**Task item:** Pull every line containing "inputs" from the entries.
━━━━━ Records to process
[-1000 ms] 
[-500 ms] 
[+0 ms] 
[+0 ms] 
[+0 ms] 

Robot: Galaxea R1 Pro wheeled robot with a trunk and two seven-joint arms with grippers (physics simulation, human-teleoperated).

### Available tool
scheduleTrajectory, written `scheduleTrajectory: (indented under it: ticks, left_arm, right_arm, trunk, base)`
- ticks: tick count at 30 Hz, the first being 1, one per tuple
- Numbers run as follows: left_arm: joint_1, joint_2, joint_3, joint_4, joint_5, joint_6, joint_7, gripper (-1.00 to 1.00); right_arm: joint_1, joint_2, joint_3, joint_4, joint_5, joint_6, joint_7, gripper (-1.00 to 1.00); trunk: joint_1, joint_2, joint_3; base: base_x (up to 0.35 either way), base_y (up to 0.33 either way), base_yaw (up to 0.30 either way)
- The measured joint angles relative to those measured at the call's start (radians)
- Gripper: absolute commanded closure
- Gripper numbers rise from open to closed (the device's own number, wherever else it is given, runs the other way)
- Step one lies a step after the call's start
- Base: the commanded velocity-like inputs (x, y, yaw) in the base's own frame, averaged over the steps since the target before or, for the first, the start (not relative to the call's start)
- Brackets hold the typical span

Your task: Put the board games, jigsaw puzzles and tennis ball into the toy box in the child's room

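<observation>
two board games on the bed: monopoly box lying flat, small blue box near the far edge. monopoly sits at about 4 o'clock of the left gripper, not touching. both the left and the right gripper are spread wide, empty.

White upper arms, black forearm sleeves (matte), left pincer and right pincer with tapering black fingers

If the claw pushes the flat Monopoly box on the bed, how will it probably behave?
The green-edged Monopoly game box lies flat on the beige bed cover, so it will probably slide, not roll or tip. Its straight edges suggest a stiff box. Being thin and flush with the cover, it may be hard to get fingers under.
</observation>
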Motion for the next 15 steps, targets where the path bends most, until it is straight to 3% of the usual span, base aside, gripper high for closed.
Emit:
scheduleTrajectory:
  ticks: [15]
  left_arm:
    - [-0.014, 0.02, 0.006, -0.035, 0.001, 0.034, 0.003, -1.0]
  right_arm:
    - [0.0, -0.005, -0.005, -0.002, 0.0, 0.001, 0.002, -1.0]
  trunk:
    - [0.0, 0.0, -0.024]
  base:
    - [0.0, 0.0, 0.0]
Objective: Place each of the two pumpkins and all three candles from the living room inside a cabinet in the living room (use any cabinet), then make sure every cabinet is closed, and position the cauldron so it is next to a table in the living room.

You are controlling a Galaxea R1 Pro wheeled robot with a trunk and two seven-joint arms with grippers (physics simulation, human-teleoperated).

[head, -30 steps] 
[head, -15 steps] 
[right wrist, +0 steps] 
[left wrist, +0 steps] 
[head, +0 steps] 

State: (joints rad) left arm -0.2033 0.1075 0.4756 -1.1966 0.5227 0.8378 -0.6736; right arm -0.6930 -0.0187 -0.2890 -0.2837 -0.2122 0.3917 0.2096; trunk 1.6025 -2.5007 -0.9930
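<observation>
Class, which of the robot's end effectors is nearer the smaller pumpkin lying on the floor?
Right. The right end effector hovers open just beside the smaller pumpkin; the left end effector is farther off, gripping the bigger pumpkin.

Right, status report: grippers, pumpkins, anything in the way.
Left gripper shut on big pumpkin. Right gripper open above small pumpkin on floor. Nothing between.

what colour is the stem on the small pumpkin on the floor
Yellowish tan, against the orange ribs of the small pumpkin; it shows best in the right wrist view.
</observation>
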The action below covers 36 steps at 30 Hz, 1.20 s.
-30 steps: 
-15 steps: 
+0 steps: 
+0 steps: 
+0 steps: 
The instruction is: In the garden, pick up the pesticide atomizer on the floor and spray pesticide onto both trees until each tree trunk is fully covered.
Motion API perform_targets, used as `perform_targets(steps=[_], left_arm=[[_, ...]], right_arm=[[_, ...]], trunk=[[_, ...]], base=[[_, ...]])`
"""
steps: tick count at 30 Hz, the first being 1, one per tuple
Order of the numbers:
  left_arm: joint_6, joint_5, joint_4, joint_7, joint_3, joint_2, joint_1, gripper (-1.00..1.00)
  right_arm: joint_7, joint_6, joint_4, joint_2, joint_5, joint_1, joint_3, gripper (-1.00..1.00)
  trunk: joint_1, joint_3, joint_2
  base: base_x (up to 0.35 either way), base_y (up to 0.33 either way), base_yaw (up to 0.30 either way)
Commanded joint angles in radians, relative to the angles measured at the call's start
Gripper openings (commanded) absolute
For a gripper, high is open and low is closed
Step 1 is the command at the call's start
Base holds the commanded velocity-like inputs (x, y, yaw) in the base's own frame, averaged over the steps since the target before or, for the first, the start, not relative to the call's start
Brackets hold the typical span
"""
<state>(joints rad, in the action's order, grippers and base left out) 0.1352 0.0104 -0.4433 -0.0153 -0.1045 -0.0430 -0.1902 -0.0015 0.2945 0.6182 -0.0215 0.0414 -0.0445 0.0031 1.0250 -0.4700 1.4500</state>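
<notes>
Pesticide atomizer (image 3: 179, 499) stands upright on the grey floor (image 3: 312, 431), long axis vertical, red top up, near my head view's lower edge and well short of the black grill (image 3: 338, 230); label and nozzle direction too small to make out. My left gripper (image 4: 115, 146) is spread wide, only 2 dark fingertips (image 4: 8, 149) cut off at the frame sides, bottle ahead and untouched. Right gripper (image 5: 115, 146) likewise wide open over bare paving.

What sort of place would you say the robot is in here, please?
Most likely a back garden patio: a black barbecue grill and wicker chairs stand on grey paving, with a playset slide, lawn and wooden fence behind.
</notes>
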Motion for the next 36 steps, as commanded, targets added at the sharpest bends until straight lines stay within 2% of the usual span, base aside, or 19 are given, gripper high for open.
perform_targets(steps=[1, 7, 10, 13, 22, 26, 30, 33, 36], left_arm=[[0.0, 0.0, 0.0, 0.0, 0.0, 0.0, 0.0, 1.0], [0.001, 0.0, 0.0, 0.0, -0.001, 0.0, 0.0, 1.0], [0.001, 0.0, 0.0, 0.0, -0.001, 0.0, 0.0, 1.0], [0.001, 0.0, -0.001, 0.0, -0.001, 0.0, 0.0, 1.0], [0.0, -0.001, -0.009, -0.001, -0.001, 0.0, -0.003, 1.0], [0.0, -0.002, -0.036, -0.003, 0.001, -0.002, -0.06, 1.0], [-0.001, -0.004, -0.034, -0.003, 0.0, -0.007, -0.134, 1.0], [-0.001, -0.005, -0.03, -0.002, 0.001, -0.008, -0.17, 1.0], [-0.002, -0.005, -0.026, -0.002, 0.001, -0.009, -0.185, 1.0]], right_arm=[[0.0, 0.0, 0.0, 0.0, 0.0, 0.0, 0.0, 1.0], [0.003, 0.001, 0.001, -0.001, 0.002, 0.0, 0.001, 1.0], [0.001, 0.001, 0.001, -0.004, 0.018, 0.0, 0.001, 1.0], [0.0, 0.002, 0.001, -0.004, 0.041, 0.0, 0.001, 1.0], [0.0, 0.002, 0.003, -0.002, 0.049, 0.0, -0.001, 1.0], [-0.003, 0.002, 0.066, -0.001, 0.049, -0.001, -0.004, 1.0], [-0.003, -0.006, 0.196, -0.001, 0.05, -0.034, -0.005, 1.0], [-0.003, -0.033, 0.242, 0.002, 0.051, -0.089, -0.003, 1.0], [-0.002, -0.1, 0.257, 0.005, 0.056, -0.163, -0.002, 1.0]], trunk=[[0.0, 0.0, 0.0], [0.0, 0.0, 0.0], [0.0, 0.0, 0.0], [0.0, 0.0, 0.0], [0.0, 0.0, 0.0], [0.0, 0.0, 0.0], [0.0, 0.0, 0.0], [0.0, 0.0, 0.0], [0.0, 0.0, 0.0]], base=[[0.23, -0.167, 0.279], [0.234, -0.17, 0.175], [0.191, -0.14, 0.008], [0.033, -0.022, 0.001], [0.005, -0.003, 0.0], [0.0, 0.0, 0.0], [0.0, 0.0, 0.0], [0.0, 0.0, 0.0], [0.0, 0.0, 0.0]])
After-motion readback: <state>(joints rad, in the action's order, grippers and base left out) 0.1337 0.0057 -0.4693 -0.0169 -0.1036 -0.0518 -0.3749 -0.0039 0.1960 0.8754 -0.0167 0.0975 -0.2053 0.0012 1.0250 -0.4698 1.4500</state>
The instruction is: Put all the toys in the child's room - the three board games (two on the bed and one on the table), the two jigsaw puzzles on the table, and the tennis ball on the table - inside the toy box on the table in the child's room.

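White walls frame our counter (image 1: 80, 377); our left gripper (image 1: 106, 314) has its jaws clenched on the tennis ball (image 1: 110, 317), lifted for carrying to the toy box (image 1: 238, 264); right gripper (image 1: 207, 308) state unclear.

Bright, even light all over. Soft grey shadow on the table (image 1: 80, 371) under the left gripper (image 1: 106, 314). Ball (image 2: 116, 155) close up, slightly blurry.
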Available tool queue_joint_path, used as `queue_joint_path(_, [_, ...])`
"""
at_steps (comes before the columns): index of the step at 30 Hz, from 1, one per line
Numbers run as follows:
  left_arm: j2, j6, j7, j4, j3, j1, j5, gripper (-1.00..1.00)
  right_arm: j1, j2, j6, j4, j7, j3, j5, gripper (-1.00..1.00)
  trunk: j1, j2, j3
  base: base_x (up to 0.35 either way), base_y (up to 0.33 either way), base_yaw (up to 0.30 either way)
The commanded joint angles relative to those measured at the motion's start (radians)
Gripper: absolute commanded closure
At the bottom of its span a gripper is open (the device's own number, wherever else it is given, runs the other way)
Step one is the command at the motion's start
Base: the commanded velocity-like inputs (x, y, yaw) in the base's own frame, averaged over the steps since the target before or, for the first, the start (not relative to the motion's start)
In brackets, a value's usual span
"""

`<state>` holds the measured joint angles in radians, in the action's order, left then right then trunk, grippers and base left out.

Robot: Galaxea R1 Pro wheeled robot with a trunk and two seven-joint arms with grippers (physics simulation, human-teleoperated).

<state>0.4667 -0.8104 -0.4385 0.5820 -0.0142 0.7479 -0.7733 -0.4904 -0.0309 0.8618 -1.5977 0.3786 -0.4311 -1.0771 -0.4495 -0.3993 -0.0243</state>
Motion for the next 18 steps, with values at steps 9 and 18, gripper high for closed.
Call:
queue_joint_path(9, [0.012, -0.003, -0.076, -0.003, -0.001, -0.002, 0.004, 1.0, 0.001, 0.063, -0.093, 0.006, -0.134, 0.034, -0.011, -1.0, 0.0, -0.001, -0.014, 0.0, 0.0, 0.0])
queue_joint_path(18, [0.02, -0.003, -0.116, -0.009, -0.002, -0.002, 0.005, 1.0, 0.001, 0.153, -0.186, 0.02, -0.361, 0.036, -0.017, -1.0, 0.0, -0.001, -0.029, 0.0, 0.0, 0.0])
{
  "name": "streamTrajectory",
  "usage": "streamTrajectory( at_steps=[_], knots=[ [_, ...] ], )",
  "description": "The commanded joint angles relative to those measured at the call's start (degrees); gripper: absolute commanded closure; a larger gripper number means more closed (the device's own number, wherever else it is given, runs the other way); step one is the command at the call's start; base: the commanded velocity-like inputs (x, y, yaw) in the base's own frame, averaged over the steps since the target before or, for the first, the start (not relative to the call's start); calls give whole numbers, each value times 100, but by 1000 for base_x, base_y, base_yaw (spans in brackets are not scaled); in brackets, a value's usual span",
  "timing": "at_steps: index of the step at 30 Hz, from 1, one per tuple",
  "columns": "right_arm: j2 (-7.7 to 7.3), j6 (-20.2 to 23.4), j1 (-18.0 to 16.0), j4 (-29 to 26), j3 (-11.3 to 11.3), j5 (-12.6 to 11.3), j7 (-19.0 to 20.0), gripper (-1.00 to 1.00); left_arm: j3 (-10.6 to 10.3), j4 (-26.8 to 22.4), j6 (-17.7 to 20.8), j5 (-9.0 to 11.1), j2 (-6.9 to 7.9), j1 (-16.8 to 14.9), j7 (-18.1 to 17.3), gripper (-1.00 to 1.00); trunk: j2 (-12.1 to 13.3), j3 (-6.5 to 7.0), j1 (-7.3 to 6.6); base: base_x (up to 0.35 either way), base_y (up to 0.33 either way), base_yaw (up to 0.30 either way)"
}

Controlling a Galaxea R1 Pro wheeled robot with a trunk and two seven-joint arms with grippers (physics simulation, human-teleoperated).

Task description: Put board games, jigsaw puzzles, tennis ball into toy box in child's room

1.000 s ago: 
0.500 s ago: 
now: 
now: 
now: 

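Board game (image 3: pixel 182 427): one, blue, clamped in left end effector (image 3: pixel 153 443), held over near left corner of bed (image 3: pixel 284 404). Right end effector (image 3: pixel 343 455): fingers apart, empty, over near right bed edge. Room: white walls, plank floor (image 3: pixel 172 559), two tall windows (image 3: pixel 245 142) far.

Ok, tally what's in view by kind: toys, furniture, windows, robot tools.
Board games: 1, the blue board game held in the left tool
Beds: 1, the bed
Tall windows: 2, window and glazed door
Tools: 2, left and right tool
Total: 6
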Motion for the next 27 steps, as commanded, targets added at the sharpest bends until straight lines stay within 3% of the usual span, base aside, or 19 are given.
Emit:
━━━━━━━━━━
**Final answer:**
- Base: the commanded velocity-like inputs (x, y, yaw) in the base's own frame, averaged over the steps since the target before or, for the first, the start (not relative to the call's start)
Base holds the commanded velocity-like inputs (x, y, yaw) in the base's own frame, averaged over the steps since the target before or, for the first, the start, not relative to the call's start
Base: the commanded velocity-like inputs (x, y, yaw) in the base's own frame, averaged over the steps since the target before or, for the first, the start (not relative to the motion's start)
  "description": "The commanded joint angles relative to those measured at the call's start (degrees); gripper: absolute commanded closure; a larger gripper number means more closed (the device's own number, wherever else it is given, runs the other way); step one is the command at the call's start; base: the commanded velocity-like inputs (x, y, yaw) in the base's own frame, averaged over the steps since the target before or, for the first, the start (not relative to the call's start); calls give whole numbers, each value times 100, but by 1000 for base_x, base_y, base_yaw (spans in brackets are not scaled); in brackets, a value's usual span",

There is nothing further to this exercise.